Others were Tip Top (sliced bread packaged in a crackling half-paper half-plastic wrapping), Blue Band magarine (in the original tin with a boy’s photo on it), pyramid-shaped Kenya Cooperative Creameries (KCC) milk packs, sugar (from Mumias in present day Kakamega county, our own in Kakira and Lugazi by then having been hopelessly mismanaged and renovated almost a decade later) and salt (from Lake Magadi, again our own Lake Later Salt Works in Kasese having been run down but to date never renovated!). There were also Tree Top (a honeyed soft drink which consumers had to mix with some water in order to bring down the sweetness to manageable levels) which, some say, if you insisted on drinking undiluted went right through your digestive system and uncontrollably came out when least expected. They also brought Sportsman_cigarretes and _Pilsner beer as well as tooth paste andpowder soap (which, whatever the brand, we conveniently referred to as Colgate and Omo).

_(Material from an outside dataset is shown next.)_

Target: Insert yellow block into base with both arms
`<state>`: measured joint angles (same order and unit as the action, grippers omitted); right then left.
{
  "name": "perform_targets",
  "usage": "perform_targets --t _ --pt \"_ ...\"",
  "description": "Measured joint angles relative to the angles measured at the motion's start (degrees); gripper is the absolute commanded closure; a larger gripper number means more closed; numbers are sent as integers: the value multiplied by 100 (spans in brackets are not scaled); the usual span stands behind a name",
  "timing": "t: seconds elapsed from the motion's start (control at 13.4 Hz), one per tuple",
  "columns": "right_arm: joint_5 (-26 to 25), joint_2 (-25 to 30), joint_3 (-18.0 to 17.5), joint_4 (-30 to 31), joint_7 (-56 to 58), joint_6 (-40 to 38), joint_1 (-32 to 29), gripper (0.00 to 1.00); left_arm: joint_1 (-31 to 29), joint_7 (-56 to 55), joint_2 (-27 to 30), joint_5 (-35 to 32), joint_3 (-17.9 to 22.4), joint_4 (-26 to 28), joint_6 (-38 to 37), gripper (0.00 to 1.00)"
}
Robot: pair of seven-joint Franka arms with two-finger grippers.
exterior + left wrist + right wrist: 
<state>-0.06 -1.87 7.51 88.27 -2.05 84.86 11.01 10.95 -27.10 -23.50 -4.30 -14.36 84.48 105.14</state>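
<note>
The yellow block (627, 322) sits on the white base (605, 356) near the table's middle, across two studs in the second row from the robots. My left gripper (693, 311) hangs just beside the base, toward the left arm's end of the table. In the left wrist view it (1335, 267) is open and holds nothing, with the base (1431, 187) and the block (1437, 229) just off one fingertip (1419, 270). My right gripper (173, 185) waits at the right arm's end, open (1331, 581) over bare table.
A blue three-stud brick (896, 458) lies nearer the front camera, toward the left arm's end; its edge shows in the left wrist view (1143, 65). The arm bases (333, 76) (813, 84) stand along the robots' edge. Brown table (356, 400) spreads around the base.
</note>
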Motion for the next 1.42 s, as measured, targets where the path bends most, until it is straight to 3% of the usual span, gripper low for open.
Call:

However, as individual smugglers climbed up Manslow’s pyramid, they started coming back with Seiko or Oris analogue watches (complete with nobs which if you did not remember or know how to rewind in the evening made you wake up to a wrong time the following day) and Phillips or Sanyu record players.

Naturally, in order to make the record players functional, the international cross-border traders had to also bring Eveready dry batteries and vynil records (including of Babukusu music). And, yes, one of the most popular vynil records was about the dilemma Agnes Nandutu had left for her husband and children as well as relatives and friends. The other was in aclamation of the chaos in Chepkube and its sister markets:

Chebkube, isoko ya magendo oho!
Chepkube, isoko ya magendo…

(There were, in addition, other varieties of music, especially from the Dholuos such as Oluoch Kanindo)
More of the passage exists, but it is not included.